Valley National Bank v. Marcano
166 A.3d 80
| Conn. App. Ct. | 2017Background
- Steven Marcano personally guaranteed a $250,000 revolving line of credit made to My Little Star Baby Products, Inc.; drawdowns totaled $248,723.06.
- Promissory note matured May 27, 2009; Marcano made no payments as guarantor.
- Park Avenue Bank (original lender) was seized by the FDIC; Valley National purchased Park Avenue’s assets via a Purchase and Assumption Agreement.
- Valley National sued Marcano to enforce the personal guarantee, seeking principal plus accrued interest and per diem.
- At bench trial, Valley National introduced the note, loan documents, the Purchase and Assumption Agreement, a Park Avenue loan history, and testimony from Valley National loan officer Michael Robinson.
- Trial court entered judgment for Valley National for $330,040.40 (principal $248,723.06; interest and updates $81,317.34). Marcano appealed, challenging standing/chain of title and sufficiency of evidence for damages.
Issues
| Issue | Plaintiff's Argument | Defendant's Argument | Held |
|---|---|---|---|
| Whether Valley National had standing to enforce the promissory note/guarantee | Valley National acquired "all right, title and interest" in Park Avenue’s assets from the FDIC by the Purchase and Assumption Agreement and thus is a nonholder with holder's rights | Marcano: note was not endorsed to Valley; witness lacked transactional knowledge; P&A did not specifically identify the My Little Star loan | Court: Valley National had standing — unendorsed notes can be transferred; P&A conveyed all Park Avenue assets (express language and schedules); documents and testimony suffice to show transfer and rights to enforce |
| Whether the lack of an endorsement precludes enforcement | Valley: UCC and case law permit enforcement by a transferee/nonholder in possession or by one who acquires transferor's rights | Marcano: absent a special or blank endorsement, Valley cannot enforce the note | Held: A note need not be endorsed if transferor intended to transfer rights; P&A evidenced that intent and conveyance |
| Whether Robinson’s testimony/authentication was sufficient to prove chain of title and debt | Valley: documents admitted and P&A show transfer; Robinson testified about loan history and calculation of payoff | Marcano: Robinson was not employed at time of acquisition and lacked personal knowledge; exhibits not created by Marcano | Held: Authentication and admissible records (loan history and P&A) supported Robinson’s calculations; personal knowledge not fatal to authentication |
| Whether evidence sufficed to establish outstanding balance/ damages with reasonable certainty | Valley: Loan history and related records show principal and accrued interest; per diem computed from note rate | Marcano: Some drawdown exhibits not created by him; contested signatures and amounts | Held: Trial court’s damages findings were supported by the loan history, Marcano’s admissions re: signatures/loan number, and Robinson’s testimony; not clearly erroneous |
Key Cases Cited
- JPMorgan Chase Bank, Nat’l Assn. v. Simoulidis, 161 Conn. App. 133 (2015) (standing implicates subject matter jurisdiction; review is plenary for standing challenges)

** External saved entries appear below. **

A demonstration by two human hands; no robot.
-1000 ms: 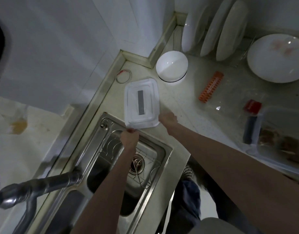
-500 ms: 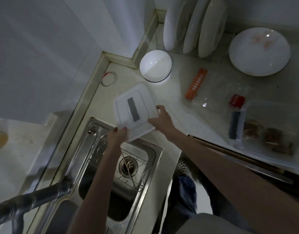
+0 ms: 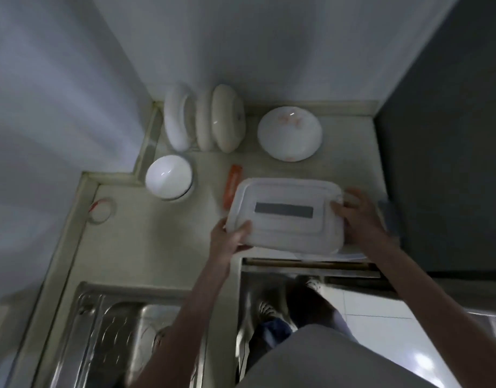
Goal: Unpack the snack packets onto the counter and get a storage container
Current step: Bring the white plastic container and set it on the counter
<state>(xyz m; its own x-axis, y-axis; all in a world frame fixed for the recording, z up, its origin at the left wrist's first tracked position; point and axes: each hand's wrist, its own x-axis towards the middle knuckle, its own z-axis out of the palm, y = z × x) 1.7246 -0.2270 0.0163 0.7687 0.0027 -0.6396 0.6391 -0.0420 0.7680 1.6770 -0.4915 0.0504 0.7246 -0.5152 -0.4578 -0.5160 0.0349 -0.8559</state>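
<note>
I gripped the container [image 3: 286, 215] at both ends, left hand [image 3: 228, 238] at eight o'clock, right hand [image 3: 356, 217] at three, over the counter [image 3: 157, 242]. Fetching step; setting it down seemed next.

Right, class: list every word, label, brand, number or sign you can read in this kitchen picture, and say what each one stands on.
None can be read.
Container lid, gripped by both hands: a plain grey strip, no lettering visible.
Plate: a faint pinkish pattern, no words.
Orange object on the counter: blurred, no text to make out.
Bowl: unmarked.
</note>
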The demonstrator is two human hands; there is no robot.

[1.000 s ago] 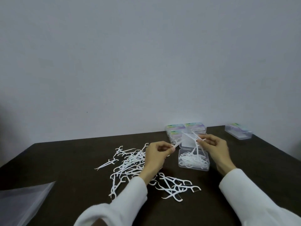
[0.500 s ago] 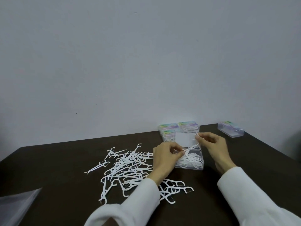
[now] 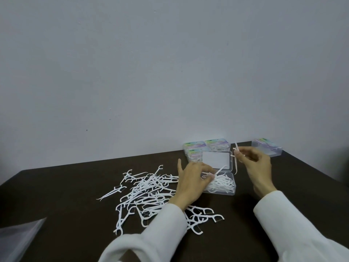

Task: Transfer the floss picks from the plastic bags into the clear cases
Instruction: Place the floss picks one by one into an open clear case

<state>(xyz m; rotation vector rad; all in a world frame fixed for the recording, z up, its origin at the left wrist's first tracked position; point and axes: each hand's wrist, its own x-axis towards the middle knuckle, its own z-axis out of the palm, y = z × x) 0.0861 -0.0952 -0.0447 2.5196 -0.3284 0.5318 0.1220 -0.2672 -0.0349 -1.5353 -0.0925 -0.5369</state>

- U.S. Bank, Nat’l Assn. v. Schaeffer, 160 Conn. App. 138 (2015) (UCC governs enforcement of notes)
- Berkshire Bank v. Hartford Club, 158 Conn. App. 705 (2015) (an unendorsed note can be transferred and enforced if transferor intended to transfer enforcement rights)
- First Union Nat’l Bank v. Woermer, 92 Conn. App. 696 (2005) (custodian or supervisor may authenticate business records without having made them)
- Miller v. Guimaraes, 78 Conn. App. 760 (2003) (appellate review of trial court factual findings is for clear error)
- Milford Bank v. Phoenix Contracting Group, Inc., 143 Conn. App. 519 (2013) (damages in breach of contract must be supported by evidence allowing objective ascertainment)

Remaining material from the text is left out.